CVMar 16, 2023Code
SpectralCLIP: Preventing Artifacts in Text-Guided Style Transfer from a Spectral PerspectiveZipeng Xu, Songlong Xing, Enver Sangineto et al.
Owing to the power of vision-language foundation models, e.g., CLIP, the area of image synthesis has seen recent important advances. Particularly, for style transfer, CLIP enables transferring more general and abstract styles without collecting the style images in advance, as the style can be efficiently described with natural language, and the result is optimized by minimizing the CLIP similarity between the text description and the stylized image. However, directly using CLIP to guide style transfer leads to undesirable artifacts (mainly written words and unrelated visual entities) spread over the image. In this paper, we propose SpectralCLIP, which is based on a spectral representation of the CLIP embedding sequence, where most of the common artifacts occupy specific frequencies.

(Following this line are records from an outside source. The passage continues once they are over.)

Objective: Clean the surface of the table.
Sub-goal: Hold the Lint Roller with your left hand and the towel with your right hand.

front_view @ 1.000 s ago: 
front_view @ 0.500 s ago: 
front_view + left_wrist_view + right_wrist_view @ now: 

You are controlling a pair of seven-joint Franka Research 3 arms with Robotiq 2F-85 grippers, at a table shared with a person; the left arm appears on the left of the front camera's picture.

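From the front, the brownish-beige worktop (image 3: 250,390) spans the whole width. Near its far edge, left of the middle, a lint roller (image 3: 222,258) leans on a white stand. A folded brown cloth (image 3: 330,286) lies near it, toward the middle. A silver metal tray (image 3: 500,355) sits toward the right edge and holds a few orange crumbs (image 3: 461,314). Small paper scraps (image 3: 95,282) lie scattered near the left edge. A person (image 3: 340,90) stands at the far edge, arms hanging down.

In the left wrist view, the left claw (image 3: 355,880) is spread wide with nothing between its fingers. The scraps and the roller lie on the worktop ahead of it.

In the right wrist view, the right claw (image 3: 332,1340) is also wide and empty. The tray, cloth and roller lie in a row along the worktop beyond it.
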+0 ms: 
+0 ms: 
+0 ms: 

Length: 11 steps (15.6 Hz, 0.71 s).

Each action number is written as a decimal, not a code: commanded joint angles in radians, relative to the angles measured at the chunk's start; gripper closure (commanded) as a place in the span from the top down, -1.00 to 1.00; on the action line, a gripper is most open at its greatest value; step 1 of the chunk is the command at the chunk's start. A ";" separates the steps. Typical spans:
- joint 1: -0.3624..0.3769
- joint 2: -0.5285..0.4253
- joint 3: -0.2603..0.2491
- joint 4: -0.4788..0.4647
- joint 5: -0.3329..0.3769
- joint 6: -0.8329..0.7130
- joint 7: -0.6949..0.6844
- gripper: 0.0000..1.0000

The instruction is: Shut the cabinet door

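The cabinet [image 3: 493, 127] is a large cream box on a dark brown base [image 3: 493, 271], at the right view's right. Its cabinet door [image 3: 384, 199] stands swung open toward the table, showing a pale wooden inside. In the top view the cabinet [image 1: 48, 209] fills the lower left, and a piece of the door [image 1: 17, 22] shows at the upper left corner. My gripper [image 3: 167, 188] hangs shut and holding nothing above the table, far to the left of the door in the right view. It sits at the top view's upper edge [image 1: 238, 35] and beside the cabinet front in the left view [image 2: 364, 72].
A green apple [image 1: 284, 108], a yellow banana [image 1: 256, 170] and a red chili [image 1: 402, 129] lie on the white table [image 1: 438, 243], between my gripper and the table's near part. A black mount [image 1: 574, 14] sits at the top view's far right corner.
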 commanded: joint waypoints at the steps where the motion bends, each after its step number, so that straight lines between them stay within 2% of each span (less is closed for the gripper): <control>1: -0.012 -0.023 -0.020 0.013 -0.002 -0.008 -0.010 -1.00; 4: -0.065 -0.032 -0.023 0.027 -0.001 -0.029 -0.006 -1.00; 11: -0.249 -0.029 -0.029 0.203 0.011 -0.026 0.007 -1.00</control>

By masking the band including these frequencies, we can condition the generation process to adhere to the target style properties (e.g., color, texture, paint stroke, etc.) while excluding the generation of larger-scale structures corresponding to the artifacts. Experimental results show that SpectralCLIP prevents the generation of artifacts effectively in quantitative and qualitative terms, without impairing the stylisation quality. We also apply SpectralCLIP to text-conditioned image generation and show that it prevents written words in the generated images. Our code is available at https://github.com/zipengxuc/SpectralCLIP.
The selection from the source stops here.